Sum of the series

Probability Level 3

$\left( 1 + \frac{1}{3}+\frac{1 \cdot 3}{3 \cdot 6}+\frac{1 \cdot 3 \cdot 5}{3 \cdot 6 \cdot 9}+ \cdots \right)^2= \, ?$

The answer is 3.

1 solution

Akshat Sharda
Dec 18, 2015

We know,

$(1+x)^n=1+nx+\frac{n(n-1)} {2!}x^2+\frac{n(n-1)(n-2)} {3!}x^3+\ldots$

Now,

$nx=\frac{1}{3}$ and $\frac{n(n-1)}{2!}x^2=\frac{1} {6}$

By solving the above equations, we'll get $x=-\frac{2}{3}$ and $n=-\frac{1}{2}$ .

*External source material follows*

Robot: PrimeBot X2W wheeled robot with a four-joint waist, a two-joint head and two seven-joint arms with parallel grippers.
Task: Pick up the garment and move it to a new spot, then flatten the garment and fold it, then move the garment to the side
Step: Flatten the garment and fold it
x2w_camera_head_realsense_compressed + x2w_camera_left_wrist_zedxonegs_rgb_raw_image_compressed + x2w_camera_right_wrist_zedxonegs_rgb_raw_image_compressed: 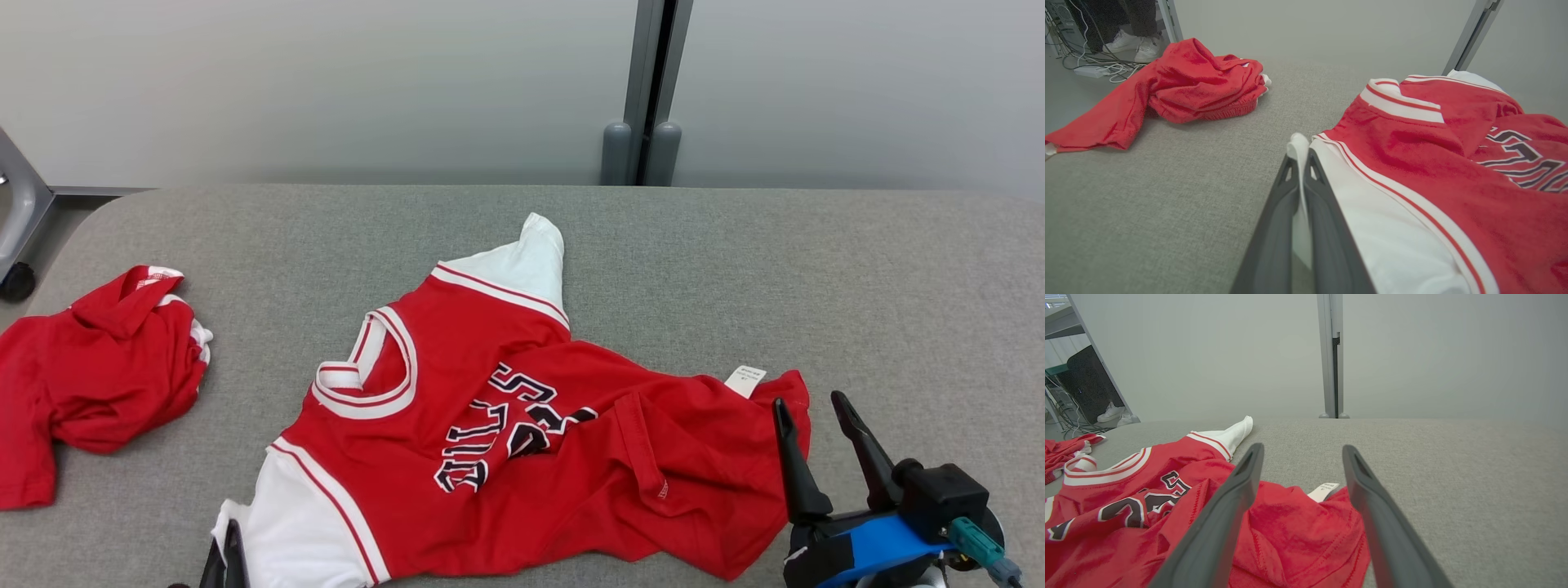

Therefore, $(1+x)^n=\left(\frac{1} {3}\right)^{-\frac{1} {2}}=3^{\frac{1}{2}}$ , so our answer is $\left(3^{\frac{1}{2}}\right)^2 = 3$

How did you get the the idea the the series would exist by making first two terms equal to some value ?

Vishal Yadav - 4 years, 3 months ago

We can see that the general term of expression is $\frac {1}{2} \times \frac{1}{3^n} \times \binom{2n}{n}$ from second term $\frac{1}{3}$ . Any further suggestions ?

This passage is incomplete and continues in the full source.